▶ _Instructions for the task_:
Every line from the top of the records through the line containing "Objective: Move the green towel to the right" should be retyped exactly; the pictures should not.

◆ ◆ ◆

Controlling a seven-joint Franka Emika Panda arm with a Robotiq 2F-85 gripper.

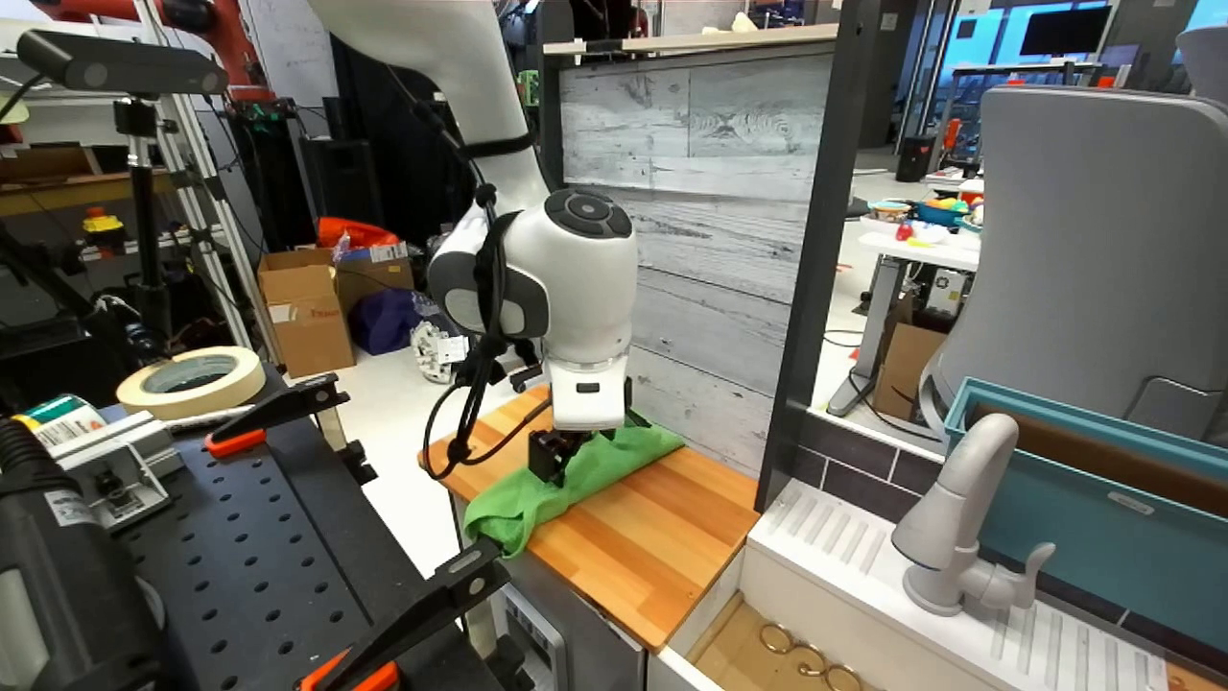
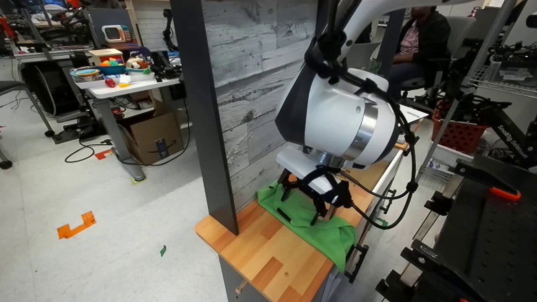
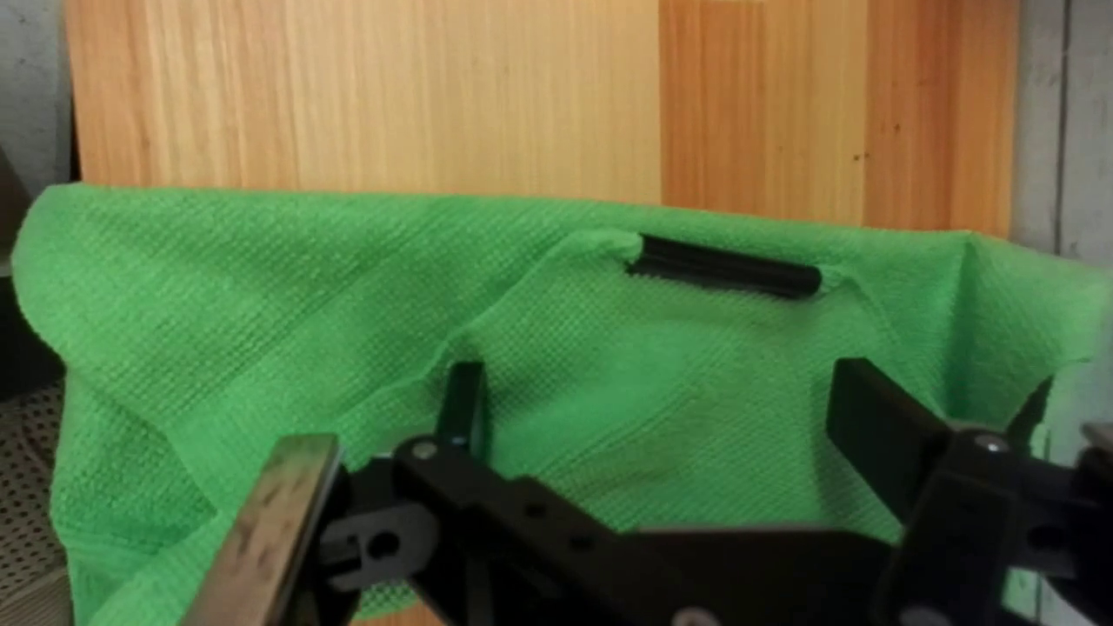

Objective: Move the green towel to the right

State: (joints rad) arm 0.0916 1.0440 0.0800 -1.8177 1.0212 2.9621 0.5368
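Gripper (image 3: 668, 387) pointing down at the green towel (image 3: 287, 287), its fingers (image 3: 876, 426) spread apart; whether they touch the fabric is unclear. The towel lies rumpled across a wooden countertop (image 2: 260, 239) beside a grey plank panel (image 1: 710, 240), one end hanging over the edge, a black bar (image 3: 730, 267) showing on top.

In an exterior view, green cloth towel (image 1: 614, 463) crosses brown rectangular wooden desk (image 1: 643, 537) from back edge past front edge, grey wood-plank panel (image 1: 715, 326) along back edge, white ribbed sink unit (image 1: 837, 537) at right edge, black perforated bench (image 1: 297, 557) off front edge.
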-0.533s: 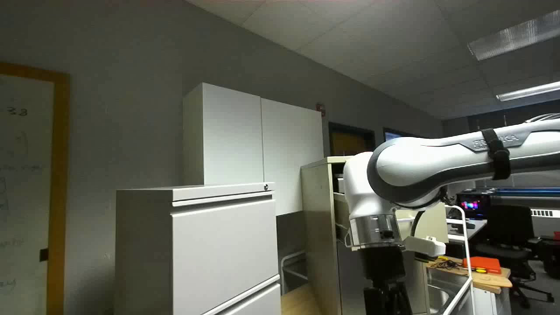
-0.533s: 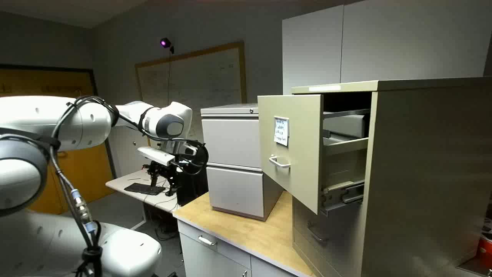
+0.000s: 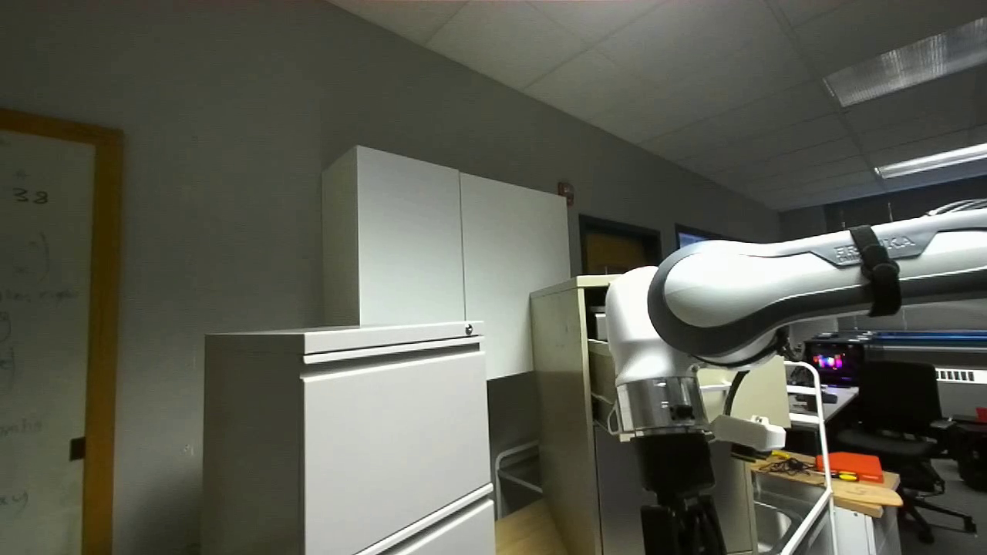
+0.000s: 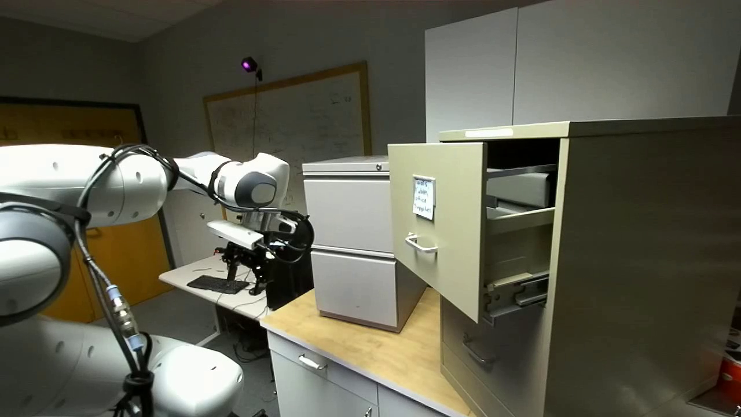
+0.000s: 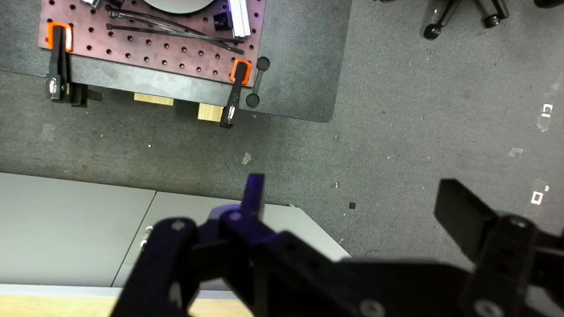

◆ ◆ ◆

▶ _Solution_:
Controlling a seven-joint Franka Emika Panda arm with a Robotiq 2F-85 gripper.


Objective: Move the green towel to the right

This exercise has been completed.